**Brief**
Please copy each line in the records below that contains the string "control".

**Material provided**
+ + + +

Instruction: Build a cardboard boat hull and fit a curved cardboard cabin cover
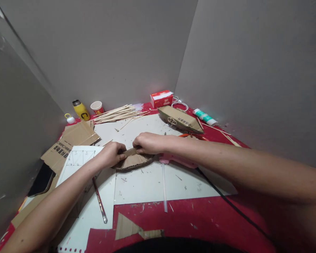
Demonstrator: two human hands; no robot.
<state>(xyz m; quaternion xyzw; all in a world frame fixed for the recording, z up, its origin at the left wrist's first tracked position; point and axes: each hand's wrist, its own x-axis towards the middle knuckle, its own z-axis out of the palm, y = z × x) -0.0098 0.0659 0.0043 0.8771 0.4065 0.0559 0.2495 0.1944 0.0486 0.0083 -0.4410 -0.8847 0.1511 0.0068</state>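
Observation:
Both hands grip a small boat-shaped cardboard piece over the white paper. My left hand pinches its left end, thumb on the inner side. My right hand has its fingers closed on the far wall, and the fingertips are partly hidden. Under my right forearm lies a pink glue gun, largely covered, with a clear glue stick in front of it. A second cardboard boat with a darker side rests farther back on the right.
Thin wooden sticks lie in a pile at the back, near a paper cup and yellow bottle. A red tissue pack stands by the wall. A pencil lies on the drawing sheet. A black cord runs right.

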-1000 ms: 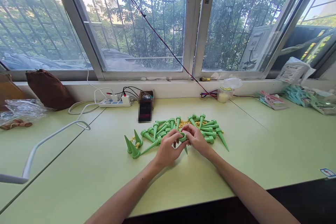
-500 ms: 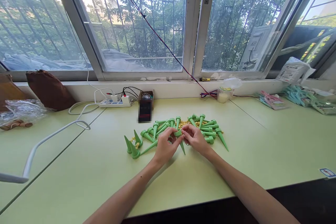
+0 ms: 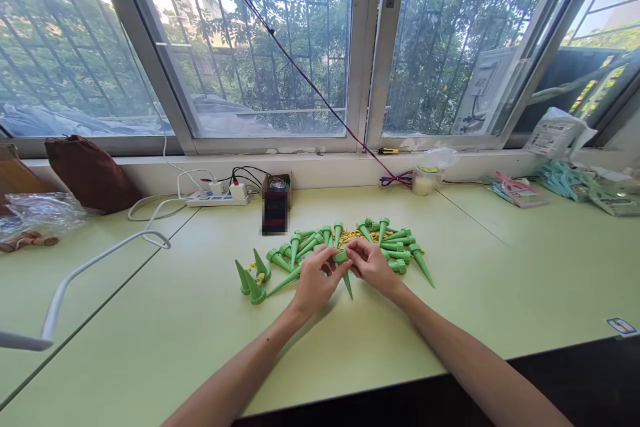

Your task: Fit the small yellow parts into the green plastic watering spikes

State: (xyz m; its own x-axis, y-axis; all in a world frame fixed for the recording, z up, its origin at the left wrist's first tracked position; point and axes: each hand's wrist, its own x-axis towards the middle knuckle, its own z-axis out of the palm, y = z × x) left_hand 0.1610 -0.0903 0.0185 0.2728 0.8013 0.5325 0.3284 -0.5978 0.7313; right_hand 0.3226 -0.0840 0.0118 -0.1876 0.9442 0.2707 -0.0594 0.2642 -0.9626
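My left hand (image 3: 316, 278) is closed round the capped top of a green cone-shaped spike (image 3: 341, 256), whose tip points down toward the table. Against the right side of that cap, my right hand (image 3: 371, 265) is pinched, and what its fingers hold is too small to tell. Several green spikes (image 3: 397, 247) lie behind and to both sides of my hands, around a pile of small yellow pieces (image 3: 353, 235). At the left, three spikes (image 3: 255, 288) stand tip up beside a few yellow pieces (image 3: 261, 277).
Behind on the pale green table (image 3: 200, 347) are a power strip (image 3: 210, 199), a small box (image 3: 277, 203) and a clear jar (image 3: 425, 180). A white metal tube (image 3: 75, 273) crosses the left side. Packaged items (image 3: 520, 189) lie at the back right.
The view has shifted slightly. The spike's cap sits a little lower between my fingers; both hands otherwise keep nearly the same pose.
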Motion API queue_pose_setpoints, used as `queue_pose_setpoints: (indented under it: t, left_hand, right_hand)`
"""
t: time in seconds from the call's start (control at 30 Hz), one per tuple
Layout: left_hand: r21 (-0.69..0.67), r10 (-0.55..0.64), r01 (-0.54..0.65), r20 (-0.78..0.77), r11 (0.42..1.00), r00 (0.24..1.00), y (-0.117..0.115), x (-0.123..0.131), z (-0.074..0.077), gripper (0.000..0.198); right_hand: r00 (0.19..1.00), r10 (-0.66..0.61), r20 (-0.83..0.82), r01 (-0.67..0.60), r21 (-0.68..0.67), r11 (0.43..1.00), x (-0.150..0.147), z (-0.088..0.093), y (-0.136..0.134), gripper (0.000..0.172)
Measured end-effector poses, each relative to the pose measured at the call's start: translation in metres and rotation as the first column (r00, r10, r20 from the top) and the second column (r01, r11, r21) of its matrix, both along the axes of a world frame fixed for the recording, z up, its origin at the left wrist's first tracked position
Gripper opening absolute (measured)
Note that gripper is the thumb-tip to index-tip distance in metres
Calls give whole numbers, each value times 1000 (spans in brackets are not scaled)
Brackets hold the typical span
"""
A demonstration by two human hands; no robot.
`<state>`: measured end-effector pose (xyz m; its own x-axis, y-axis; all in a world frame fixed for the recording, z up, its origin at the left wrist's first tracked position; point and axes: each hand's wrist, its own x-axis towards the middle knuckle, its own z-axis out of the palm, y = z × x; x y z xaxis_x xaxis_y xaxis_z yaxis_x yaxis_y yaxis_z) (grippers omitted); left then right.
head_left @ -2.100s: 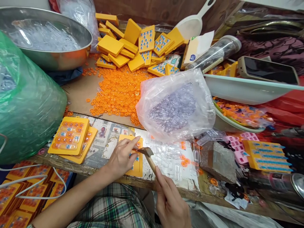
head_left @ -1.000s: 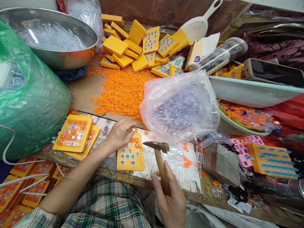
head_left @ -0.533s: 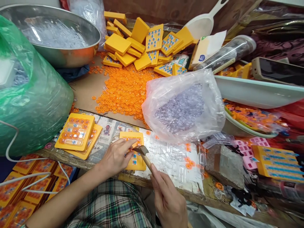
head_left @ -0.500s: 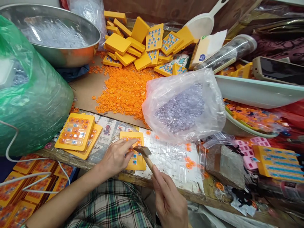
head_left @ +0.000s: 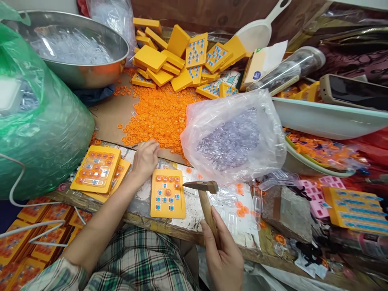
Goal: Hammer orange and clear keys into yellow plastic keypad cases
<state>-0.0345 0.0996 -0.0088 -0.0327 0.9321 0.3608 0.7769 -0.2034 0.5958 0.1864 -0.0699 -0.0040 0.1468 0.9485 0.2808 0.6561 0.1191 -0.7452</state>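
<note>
My right hand (head_left: 222, 252) grips a small hammer (head_left: 209, 210) by its wooden handle. The hammer's dark metal head is just right of a yellow plate (head_left: 160, 178) lying on the worktop. Orange caps sit in its upper rows, while lower positions show bare blue-and-silver pieces. My left hand (head_left: 147, 157) is at the near edge of a pile of orange caps (head_left: 160, 113). Its fingers are curled together; what they hold, if anything, is hidden.
Two finished-looking yellow plates (head_left: 97, 167) are stacked at left, beside a green plastic bag (head_left: 54, 121). A clear bag of small transparent parts (head_left: 230, 137) stands right of the caps. Behind lie a steel bowl (head_left: 87, 72) and heaped yellow plates (head_left: 151, 58). A stone block (head_left: 291, 214) sits at right.
My left hand has left the yellow plate and moved up and left to the orange caps. My right hand has drawn the hammer to the right, off the plate.
</note>
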Motion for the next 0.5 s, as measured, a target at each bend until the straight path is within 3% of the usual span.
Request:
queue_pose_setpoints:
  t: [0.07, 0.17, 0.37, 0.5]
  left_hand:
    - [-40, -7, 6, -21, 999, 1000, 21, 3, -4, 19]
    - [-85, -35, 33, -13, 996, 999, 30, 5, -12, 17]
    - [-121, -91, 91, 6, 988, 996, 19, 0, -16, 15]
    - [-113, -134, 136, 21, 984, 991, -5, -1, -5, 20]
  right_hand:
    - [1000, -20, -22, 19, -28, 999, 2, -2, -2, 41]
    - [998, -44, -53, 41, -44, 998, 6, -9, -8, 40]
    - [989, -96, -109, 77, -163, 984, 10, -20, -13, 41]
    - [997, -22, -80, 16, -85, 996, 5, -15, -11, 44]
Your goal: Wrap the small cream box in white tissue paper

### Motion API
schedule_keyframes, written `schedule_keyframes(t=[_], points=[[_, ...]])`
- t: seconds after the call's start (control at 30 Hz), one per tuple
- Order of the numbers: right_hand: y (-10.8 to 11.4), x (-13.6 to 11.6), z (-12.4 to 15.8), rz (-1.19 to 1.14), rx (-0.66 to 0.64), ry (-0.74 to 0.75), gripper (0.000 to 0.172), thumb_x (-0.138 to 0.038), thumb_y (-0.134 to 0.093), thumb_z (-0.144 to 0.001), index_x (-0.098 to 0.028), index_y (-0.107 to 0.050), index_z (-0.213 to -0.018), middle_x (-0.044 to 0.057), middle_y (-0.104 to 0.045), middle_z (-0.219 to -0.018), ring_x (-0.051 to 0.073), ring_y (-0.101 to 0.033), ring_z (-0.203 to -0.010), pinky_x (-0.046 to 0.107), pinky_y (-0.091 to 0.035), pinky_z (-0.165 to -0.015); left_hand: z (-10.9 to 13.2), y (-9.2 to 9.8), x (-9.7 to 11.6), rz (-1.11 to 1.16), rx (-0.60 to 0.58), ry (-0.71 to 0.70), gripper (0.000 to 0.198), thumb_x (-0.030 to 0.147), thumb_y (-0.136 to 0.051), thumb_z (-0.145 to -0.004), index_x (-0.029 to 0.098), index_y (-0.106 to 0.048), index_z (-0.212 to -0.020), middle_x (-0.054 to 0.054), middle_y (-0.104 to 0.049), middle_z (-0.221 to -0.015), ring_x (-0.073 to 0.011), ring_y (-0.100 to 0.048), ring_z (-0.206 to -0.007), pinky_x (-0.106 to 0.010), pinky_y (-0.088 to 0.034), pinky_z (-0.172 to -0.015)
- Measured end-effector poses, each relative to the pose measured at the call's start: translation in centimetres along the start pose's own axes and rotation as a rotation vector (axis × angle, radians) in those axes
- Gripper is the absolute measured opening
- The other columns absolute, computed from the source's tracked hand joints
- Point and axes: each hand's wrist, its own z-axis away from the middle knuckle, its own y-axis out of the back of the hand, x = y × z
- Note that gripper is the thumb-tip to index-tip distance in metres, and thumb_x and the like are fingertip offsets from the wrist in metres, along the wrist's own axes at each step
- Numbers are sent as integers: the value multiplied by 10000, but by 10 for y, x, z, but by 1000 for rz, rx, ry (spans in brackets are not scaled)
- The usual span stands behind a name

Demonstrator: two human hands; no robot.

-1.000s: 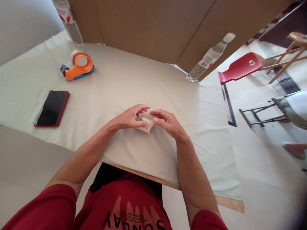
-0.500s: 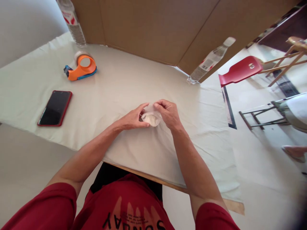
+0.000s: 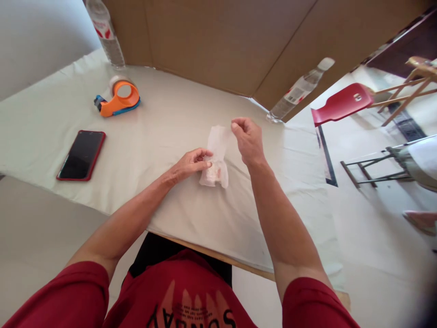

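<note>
Small translucent plastic bag [image 3: 214,172] lies on the tablecloth [image 3: 167,132], in front of us near the table's front edge. Red print shows on its lower part; there's something pale inside, but we can't make out what. Its thin upper part stretches away from us as a loose flap.

Left hand [image 3: 191,165]: narrow grip at the bag's left side, thumb on the film, fingers curled just beyond. Right hand [image 3: 249,141]: thumb and fingertips drawn together just beside the flap's upper right corner. We can't tell if any film is pinched between them.

Risks as we read them:
- Left looks like the only sure hold, and it's on one side. A hard pull from the right could swing the bag round or drag it off.
- Film looks thin and creased. Sharp tension at that corner might tear it.
- If the bag's mouth is unsealed (we can't see), tipping it could spill the contents.
- Cloth is wrinkled; pressing and sliding on it could ruck it up.

Phone [image 3: 81,156] and tape dispenser [image 3: 120,105] sit well apart to the left, low risk. Label-wrapped bottle [image 3: 297,93] is beyond the right hand, by the cardboard panel [image 3: 211,45]; a wide outward swing could clip it.
</note>
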Motion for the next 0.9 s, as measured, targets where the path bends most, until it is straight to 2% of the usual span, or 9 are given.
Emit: schedule_keyframes(t=[0.1, 0.23, 0.27, 0.33, 0.4, 0.53, 0.63, 0.73, 0.9], points=[[3, -1, 26, 97, 77, 63, 307, -505, -590, -890, -225, -645, -1005, 47, -662, -973, 190, -608, -911, 352, -498, -832, -2, -1, -1, 25, 9, 22, 483, 407, -685, -759, 159, -619, -1168, -70, -682, -1012, -198, -637, -934, -347, -489, -887], [-3, 0, 64, 257, -72, 32, 442, -526, -696, -789, -223, -647, -1107, 105, -672, -1141, 247, -631, -966, 419, -515, -869, -4, -3, -2, 68, 44, -30, 484, 375, -682, -738, 162, -612, -1167, -80, -668, -1097, -189, -626, -972, -324, -487, -890], [-6, 2, 70, 289, -87, 20, 426, -502, -704, -776, -217, -654, -1089, 113, -674, -1144, 254, -636, -963, 429, -513, -879, -4, -4, -3, 63, 57, -39, 490, 379, -684, -733, 162, -607, -1165, -84, -659, -1113, -188, -622, -980, -319, -487, -888], [-10, 7, 75, 308, -43, -9, 275, -433, -651, -806, -211, -666, -967, 105, -690, -1073, 249, -641, -938, 425, -508, -886, -5, -4, -3, 10, 95, -32, 497, 403, -691, -727, 158, -594, -1148, -89, -645, -1103, -185, -619, -958, -320, -490, -865], [-12, 11, 76, 252, 36, -66, 170, -375, -576, -841, -218, -639, -824, 67, -693, -907, 223, -635, -857, 391, -510, -844, -4, -6, -2, -118, 171, -32, 486, 436, -709, -711, 160, -588, -1092, -90, -628, -1085, -191, -608, -949, -325, -491, -844], [-10, 12, 76, 7, 30, -178, 196, -377, -554, -856, -220, -608, -751, 6, -655, -727, 168, -595, -708, 322, -501, -734, -2, -9, -1, -439, 335, -118, 450, 433, -784, -626, 187, -574, -939, -84, -597, -1114, -214, -570, -1019, -330, -483, -863], [-9, 12, 79, -159, 35, -222, 220, -396, -570, -854, -210, -622, -748, 11, -679, -756, 150, -602, -706, 301, -497, -722, -2, -8, -3, -500, 384, -51, 269, 362, -710, -686, 196, -570, -844, -30, -611, -928, -164, -562, -820, -307, -478, -766], [-7, 20, 77, -264, 144, -304, 220, -391, -604, -812, -201, -620, -702, 9, -663, -710, 137, -586, -658, 287, -489, -675, -5, 0, -6, -398, 467, -7, 97, 271, -600, -728, 194, -544, -711, 15, -569, -697, -133, -521, -674, -278, -448, -672], [3, 47, 70, -231, 254, -413, 204, -355, -614, -749, -202, -561, -625, -25, -586, -594, 116, -508, -547, 263, -442, -558, -15, 13, -9, 31, 600, 147, 76, 199, -610, -665, 178, -551, -709, 17, -602, -645, -113, -544, -579, -223, -414, -535]])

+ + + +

**Output for this exercise**
t: time in seconds from the call's start (control at 30 Hz), one per tuple
- t: seconds after the call's start (control at 30 Hz), one per tuple

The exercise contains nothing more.